A ministra do Meio Ambiente e Mudança do Clima, Marina Silva, afirmou nesta terça-feira (29), durante evento em Brasília, que o presidente Luiz Inácio Lula da Silva deve vetar trechos do Projeto de Lei do Licenciamento Ambiental aprovado recentemente pela Câmara dos Deputados. Segundo ela, a intenção do governo é preservar os pilares da legislação ambiental brasileira e evitar retrocessos.

Já existe uma decisão, a de que é preciso preservar o licenciamento ambiental brasileiro, de que é necessário não demolir uma das principais ferramentas de proteção ambiental no Brasil, de não se criar uma situação de insegurança jurídica generalizada, de que é necessário que se respeitem as leis existentes. Muitas delas nem podem ser alteradas da forma que foi proposto”, afirmou a ministra. Para Marina, uma eventual sanção ao projeto representaria uma “demolição” da legislação ambiental do país.

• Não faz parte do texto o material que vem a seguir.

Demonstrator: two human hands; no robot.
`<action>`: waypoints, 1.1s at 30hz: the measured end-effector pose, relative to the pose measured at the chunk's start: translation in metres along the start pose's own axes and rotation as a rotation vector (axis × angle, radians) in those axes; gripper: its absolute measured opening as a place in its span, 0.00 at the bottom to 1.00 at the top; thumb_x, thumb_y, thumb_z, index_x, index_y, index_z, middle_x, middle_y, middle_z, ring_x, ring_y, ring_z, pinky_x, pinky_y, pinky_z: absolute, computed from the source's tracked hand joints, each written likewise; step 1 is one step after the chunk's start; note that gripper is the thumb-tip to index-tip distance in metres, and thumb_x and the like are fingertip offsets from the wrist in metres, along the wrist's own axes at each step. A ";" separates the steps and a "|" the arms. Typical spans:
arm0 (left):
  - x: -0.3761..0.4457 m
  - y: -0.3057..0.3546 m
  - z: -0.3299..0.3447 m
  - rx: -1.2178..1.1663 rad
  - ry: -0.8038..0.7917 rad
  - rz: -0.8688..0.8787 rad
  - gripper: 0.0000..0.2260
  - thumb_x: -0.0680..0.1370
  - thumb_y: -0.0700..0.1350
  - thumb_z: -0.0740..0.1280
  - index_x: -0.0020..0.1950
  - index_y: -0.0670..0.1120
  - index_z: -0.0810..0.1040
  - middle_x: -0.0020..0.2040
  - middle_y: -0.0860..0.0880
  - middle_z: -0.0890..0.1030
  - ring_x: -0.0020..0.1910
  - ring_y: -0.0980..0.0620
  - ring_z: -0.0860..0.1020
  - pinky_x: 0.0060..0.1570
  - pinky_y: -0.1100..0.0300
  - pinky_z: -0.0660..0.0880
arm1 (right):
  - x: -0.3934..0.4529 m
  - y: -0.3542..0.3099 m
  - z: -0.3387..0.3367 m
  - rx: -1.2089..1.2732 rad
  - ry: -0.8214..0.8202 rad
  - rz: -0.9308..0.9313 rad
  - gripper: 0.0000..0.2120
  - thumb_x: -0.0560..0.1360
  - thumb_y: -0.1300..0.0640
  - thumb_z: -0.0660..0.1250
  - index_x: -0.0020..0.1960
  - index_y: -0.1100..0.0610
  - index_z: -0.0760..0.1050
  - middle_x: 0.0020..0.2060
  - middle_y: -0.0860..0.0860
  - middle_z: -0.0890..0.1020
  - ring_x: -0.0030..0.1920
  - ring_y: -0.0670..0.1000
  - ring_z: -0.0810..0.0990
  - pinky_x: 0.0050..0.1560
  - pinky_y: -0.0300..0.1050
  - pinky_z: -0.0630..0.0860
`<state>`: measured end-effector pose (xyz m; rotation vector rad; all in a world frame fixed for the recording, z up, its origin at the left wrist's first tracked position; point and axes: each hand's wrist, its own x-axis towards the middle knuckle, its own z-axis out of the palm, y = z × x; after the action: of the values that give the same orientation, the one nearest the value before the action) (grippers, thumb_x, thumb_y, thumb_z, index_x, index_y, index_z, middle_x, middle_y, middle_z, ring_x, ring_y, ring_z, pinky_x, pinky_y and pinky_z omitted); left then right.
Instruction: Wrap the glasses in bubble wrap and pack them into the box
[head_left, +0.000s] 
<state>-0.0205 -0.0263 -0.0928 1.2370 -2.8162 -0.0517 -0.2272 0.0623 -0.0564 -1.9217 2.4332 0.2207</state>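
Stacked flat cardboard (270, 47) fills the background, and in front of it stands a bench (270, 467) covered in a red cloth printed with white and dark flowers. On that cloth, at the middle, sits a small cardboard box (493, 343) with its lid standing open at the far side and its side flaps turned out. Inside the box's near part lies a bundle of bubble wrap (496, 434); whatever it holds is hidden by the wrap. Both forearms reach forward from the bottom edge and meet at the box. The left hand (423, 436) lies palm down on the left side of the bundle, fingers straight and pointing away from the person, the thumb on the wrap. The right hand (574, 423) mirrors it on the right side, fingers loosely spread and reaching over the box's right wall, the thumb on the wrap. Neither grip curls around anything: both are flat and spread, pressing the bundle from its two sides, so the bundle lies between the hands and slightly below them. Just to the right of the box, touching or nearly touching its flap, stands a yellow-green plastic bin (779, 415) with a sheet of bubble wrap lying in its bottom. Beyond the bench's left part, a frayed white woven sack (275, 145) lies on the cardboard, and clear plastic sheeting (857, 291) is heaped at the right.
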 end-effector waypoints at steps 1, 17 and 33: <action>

A ministra também revelou que o governo estuda encaminhar uma proposta alternativa às mudanças, mas ainda não há definição sobre o formato — se por meio de medida provisória ou de projeto de lei. “Não basta vetar. É preciso vetar e ter algo para colocar no lugar. Não está sendo vista apenas a questão do veto, mas como reparar adequadamente aquilo que porventura venha a ser mudado”, declarou.

O projeto de lei enviado à sanção presidencial propõe a criação de novos tipos de licenças ambientais e a redução dos prazos de análise dos processos, com a justificativa de simplificar os trâmites. Lula tem até o dia 8 de agosto para decidir se sanciona ou veta o texto aprovado pela Câmara.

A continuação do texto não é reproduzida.